He laughs. Takes another drag. “Fuck no,” he says. “It takes a while, but eventually I get calmer, or maybe too scared to keep sitting there doing nothing. Maybe I just need to reassure myself that this nightmare has an ending. I don’t know.” He gnaws at his fingernail. “I’m fucking quivering as I pull my phone outta my pocket. Shaking like a leaf. I turn it on, and my home screen lights up my face like I’m about to tell a campfire story.”
“What time is it?”
“3:34 a.m. Two hours from sunrise, at that time of year.” The man sighs, running a hand along his jaw. “It’s too long for me.
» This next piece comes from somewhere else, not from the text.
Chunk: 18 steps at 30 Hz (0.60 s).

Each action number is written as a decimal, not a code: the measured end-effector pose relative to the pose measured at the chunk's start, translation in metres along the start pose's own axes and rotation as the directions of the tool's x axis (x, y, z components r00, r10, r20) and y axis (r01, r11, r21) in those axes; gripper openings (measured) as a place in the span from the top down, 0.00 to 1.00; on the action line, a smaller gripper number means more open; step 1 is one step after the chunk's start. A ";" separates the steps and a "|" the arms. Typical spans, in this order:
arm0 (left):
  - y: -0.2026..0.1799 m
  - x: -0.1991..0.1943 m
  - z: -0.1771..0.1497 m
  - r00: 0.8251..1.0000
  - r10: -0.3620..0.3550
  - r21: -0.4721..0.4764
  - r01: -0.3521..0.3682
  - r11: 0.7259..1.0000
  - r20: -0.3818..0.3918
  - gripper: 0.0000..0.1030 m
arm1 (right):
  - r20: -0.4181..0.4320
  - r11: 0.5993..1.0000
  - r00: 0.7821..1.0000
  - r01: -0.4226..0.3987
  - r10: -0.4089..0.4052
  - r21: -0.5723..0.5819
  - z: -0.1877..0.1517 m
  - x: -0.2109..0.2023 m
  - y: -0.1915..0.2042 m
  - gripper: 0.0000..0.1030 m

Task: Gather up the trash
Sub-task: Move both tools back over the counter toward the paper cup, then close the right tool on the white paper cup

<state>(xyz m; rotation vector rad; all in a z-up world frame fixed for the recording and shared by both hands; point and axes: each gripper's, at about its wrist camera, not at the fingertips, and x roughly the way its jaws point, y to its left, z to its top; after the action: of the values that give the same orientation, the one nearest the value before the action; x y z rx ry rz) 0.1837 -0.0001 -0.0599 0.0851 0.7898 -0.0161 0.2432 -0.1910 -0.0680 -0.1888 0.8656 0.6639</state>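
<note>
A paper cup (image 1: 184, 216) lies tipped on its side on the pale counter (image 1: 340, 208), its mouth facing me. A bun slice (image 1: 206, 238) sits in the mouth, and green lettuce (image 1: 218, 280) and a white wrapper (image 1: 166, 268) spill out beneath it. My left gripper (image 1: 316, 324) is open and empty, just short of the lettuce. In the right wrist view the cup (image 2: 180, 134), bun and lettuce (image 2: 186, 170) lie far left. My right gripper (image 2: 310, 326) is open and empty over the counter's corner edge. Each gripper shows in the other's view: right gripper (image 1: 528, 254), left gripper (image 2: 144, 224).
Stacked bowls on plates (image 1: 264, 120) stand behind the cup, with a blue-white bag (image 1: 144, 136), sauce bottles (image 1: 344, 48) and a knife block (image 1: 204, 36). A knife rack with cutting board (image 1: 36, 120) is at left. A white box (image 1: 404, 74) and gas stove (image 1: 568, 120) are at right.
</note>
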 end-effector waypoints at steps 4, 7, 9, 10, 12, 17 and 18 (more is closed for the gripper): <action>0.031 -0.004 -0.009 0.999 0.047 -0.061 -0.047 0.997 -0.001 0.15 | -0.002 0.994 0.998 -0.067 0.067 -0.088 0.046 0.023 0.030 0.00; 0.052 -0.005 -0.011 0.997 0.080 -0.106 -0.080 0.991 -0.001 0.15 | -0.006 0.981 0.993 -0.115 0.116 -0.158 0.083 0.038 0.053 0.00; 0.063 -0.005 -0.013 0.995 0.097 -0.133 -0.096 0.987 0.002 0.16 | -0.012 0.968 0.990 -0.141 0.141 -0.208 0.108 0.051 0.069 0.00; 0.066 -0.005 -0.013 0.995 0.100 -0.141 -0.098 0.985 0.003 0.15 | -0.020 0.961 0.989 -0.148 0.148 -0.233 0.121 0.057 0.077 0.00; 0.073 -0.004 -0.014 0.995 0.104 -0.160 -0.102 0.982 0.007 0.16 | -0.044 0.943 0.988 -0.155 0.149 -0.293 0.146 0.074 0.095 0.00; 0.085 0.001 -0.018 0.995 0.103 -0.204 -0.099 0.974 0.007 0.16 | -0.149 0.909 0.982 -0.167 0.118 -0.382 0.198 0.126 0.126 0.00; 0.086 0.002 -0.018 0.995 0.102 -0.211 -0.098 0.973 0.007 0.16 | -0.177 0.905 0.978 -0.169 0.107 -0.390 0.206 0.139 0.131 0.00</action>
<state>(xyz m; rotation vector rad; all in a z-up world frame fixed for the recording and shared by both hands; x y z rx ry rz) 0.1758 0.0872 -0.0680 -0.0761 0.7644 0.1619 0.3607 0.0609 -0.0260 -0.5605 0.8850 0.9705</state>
I can’t do it, you know? I decide I need to do something now before that woman comes back because I have this horrible feeling that the next time she shows up she’s going to be inside the cabin. She’s going to find me. So I tell myself to make a run for it. Wake up my friends. It’s easy, I think. I’ll open my mouth and fucking scream my lungs out, and that way even if she gets in my way then at least everybody on the island will wake up, and maybe I’ll get out of there in one piece. So I do it, I open my mouth and I scream.
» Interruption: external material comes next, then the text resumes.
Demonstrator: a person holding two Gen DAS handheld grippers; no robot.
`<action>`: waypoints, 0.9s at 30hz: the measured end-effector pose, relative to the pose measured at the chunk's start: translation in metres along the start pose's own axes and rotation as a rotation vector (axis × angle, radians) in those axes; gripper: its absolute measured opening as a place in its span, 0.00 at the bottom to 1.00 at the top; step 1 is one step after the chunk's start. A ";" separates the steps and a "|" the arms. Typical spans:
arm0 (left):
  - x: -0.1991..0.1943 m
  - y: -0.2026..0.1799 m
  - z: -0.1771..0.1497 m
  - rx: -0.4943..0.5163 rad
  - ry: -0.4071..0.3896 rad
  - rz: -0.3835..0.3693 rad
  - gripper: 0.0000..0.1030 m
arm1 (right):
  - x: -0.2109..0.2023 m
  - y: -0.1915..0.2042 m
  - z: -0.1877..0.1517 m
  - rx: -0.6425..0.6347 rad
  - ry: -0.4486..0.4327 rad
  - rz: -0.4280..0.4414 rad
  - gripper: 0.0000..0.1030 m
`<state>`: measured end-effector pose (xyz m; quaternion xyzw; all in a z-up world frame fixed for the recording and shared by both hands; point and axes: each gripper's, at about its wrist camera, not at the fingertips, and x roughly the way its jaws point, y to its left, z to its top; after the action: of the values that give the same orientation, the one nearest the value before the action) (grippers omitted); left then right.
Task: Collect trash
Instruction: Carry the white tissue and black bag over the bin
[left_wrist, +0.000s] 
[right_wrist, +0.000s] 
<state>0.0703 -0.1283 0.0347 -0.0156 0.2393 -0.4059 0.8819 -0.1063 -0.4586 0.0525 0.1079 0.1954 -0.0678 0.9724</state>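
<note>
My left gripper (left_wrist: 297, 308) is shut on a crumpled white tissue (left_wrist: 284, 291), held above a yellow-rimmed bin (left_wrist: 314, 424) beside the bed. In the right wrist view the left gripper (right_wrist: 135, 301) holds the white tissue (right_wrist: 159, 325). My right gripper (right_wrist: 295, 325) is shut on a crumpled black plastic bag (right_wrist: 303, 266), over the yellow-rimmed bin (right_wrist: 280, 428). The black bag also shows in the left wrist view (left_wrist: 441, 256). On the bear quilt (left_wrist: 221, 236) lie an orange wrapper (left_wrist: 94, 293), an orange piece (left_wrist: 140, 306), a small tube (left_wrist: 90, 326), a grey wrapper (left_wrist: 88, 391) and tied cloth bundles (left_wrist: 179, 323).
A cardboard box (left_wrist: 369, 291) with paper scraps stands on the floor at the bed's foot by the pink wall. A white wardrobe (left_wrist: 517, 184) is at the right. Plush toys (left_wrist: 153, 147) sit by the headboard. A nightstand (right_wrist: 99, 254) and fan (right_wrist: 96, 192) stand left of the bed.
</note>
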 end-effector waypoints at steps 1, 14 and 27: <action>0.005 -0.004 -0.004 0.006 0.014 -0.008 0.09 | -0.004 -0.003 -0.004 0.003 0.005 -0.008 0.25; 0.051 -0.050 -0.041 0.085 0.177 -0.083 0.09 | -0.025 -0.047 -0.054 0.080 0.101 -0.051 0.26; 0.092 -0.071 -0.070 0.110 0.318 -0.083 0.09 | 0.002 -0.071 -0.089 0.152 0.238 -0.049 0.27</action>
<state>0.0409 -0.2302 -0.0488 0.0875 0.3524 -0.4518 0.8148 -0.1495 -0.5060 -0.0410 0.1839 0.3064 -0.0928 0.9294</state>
“But nothing happens,” he says quietly. His expression darkens. Tears slip from the corners of his eyes, and his lip trembles all over again. “No sound comes out. Instead, a hand that’s long and crooked wraps itself around my mouth. It pulls my head back, and I smell rot and decay and seaweed, and a voice whispers in my ear like a lawn mower. I see you.”
Janice. I lean forward, gazing at him expectantly. “How did you get away?”
He wipes at his eyes, choking back the last of his sobs. “No idea. I blacked out. When I woke up I wasn’t in the cabin anymore, I was in a hospital bed surrounded by my friends.”
“Same ones from the cabin?”
“That’s right.”
I check a box on my form labeled SURVIVOR. Then I chew on the back of my pen for a second before checking a second box: POST-TRAUMATIC STRESS AFFECTED.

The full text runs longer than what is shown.